From Hiroko to Susie: The untold stories of Japanese war brides | The Washington Post

Quote:
So who are these women and what do we, their children, know about them?

After World War II, tens of thousands of Japanese women moved with their new husbands, American soldiers, and assimilated into American culture.

They are sisters and daughters of the ferocious enemy that attacked Pearl Harbor in the “day of infamy,” an enemy that surrendered four years later after waves of firebombing on Japanese cities and the dropping of atomic bombs. They married men who occupied their country and came to the United States. And then? They disappeared into America. There were tens of thousands of them, yet they vanished from public awareness — Japanese women who were barely a blip in immigration history, who married into families of North Dakota farmers, Wisconsin loggers, Rhode Island general store owners.

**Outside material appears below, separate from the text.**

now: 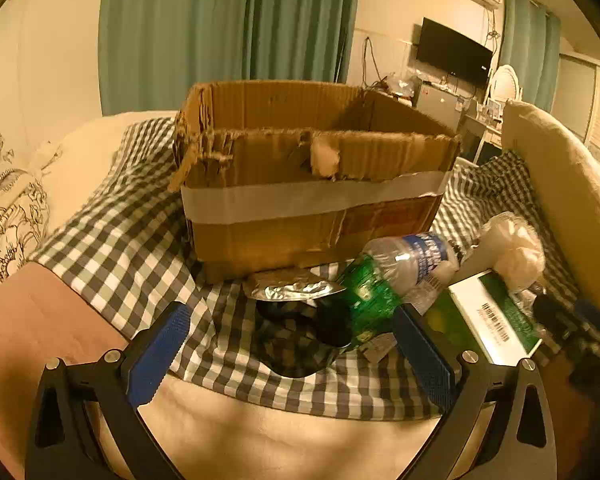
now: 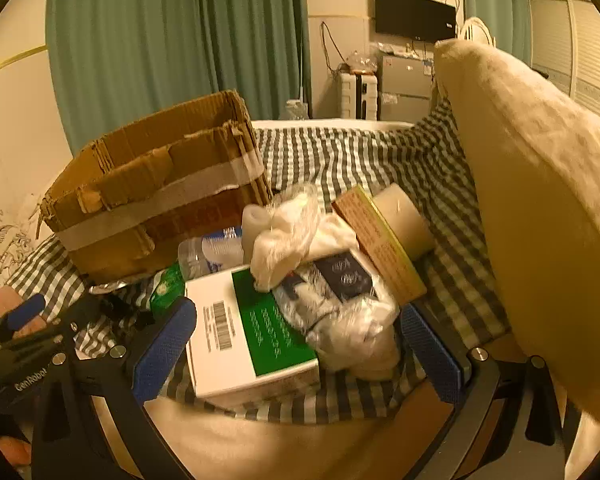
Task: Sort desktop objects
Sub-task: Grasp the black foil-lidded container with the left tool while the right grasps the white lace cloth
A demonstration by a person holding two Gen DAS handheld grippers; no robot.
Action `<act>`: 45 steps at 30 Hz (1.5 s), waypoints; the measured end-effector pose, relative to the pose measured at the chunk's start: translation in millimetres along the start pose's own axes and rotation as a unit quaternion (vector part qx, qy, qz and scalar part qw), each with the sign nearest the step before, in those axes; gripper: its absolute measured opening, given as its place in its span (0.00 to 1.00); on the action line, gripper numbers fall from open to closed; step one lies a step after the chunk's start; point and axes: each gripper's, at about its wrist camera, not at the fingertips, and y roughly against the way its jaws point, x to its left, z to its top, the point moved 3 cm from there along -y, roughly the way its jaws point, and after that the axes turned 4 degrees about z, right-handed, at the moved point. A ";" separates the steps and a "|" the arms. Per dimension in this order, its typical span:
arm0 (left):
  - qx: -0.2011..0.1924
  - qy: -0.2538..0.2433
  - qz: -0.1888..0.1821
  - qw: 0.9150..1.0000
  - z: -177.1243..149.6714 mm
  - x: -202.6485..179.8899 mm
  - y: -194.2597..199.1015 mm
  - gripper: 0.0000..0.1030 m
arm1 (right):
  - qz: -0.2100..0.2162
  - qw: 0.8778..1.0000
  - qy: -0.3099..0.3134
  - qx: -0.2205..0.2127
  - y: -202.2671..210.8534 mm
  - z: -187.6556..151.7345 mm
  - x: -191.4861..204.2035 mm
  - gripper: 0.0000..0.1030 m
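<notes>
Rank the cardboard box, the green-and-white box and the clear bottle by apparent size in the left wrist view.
1. Cardboard box, by far the largest.
2. Green-and-white box and clear bottle look alike in extent; each is partly hidden and they sit at different distances, so no ranking between them.

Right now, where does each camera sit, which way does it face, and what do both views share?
Left wrist: sits on the left tool, open, facing the cardboard box over a lying plastic bottle; only its blue fingers show.
Right wrist: sits on the right tool, open, facing the white-and-green box and plastic bags; the left tool shows at its left edge.
Shared: cardboard box, bottle, white-and-green box, checkered cloth.
</notes>
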 end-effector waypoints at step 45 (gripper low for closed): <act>0.050 0.054 0.003 0.997 7.9 47.3 -68.5 0.89 | 0.060 0.996 0.024 0.059 -55.6 13.1 4.3 0.20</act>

They either tried, or were pressured, to give up their Japanese identities to become more fully American. A first step was often adopting the American nicknames given them when their Japanese names were deemed too hard to pronounce or remember. Chikako became Peggy; Kiyoko became Barbara. Not too much thought went into those choices, names sometimes imposed in an instant by a U.S. officer organizing his pool of typists. My mother, Hiroko Furukawa, became Susie.

How did it feel to be renamed for someone in the man’s past, a distant relative or former girlfriend? My mother said she didn’t mind, and others said it made their lives easier to have an American name.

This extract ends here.